--- ACTIVITY ---
In the entries that follow, count each line containing "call" and state the total, nothing more.

--- THE RECORDS ---
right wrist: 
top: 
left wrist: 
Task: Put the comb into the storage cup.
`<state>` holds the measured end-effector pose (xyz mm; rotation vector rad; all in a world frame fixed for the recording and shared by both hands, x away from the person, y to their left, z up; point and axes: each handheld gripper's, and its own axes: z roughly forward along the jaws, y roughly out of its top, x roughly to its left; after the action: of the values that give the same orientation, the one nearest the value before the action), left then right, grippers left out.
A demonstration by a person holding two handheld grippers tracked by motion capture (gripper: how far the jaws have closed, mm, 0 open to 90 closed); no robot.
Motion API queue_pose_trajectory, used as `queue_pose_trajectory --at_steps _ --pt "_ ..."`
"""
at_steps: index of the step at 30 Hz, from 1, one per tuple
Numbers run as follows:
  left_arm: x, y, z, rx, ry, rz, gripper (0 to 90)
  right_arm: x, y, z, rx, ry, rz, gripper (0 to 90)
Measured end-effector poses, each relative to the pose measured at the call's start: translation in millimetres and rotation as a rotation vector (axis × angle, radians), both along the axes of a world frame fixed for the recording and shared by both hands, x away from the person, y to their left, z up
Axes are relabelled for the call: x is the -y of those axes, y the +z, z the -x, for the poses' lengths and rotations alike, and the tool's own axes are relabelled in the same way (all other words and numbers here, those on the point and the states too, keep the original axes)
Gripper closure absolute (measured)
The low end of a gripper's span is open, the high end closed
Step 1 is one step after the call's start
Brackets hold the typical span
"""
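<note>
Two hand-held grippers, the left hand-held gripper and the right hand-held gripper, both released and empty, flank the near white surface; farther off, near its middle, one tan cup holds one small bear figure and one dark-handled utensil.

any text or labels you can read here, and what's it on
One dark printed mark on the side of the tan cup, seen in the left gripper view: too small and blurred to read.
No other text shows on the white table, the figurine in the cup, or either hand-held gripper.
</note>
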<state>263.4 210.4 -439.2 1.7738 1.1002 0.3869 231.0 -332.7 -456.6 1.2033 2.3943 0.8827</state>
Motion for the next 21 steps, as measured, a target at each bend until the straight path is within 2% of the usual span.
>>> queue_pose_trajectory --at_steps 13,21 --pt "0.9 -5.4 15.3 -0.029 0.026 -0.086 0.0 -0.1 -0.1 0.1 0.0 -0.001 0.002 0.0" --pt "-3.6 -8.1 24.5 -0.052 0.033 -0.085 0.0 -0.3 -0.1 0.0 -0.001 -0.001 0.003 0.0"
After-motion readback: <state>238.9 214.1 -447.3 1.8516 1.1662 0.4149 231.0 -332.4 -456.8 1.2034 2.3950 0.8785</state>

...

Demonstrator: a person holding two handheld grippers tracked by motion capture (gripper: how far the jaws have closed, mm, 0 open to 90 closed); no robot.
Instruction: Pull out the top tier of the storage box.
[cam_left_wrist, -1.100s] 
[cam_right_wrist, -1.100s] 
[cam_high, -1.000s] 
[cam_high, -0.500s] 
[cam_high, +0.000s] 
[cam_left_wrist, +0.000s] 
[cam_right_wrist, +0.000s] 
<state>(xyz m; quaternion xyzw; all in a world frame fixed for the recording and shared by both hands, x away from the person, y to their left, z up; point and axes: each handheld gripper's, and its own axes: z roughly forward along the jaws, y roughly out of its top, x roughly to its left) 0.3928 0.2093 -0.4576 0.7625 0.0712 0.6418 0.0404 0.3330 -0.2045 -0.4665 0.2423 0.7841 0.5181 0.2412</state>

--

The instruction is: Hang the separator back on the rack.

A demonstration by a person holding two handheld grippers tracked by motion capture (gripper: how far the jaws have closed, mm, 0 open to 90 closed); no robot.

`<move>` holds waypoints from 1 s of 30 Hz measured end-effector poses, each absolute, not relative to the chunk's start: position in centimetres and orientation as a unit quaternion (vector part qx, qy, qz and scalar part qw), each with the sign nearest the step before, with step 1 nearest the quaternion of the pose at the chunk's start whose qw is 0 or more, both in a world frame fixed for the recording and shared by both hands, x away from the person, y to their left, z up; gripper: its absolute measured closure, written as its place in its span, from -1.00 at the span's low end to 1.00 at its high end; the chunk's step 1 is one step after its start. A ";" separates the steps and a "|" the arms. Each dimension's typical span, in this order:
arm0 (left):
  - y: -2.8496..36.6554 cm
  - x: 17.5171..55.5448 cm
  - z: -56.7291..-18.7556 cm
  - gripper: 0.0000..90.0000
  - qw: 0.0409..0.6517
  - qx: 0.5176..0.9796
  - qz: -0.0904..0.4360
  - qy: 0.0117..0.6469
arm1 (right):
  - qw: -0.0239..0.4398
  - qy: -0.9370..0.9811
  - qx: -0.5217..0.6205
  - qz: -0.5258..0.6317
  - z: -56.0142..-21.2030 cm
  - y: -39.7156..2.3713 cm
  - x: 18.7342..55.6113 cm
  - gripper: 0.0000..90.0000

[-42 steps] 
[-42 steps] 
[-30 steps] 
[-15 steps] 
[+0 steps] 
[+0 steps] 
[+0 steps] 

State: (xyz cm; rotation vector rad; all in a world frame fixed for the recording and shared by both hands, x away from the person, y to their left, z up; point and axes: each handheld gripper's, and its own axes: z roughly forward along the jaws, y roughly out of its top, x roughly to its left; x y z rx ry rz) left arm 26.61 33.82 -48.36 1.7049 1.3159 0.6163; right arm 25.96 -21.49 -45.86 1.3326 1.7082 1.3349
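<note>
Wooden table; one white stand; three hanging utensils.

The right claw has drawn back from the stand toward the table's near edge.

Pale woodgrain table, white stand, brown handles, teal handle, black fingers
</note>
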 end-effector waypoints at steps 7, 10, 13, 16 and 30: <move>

--- WRITTEN SOLUTION ---
3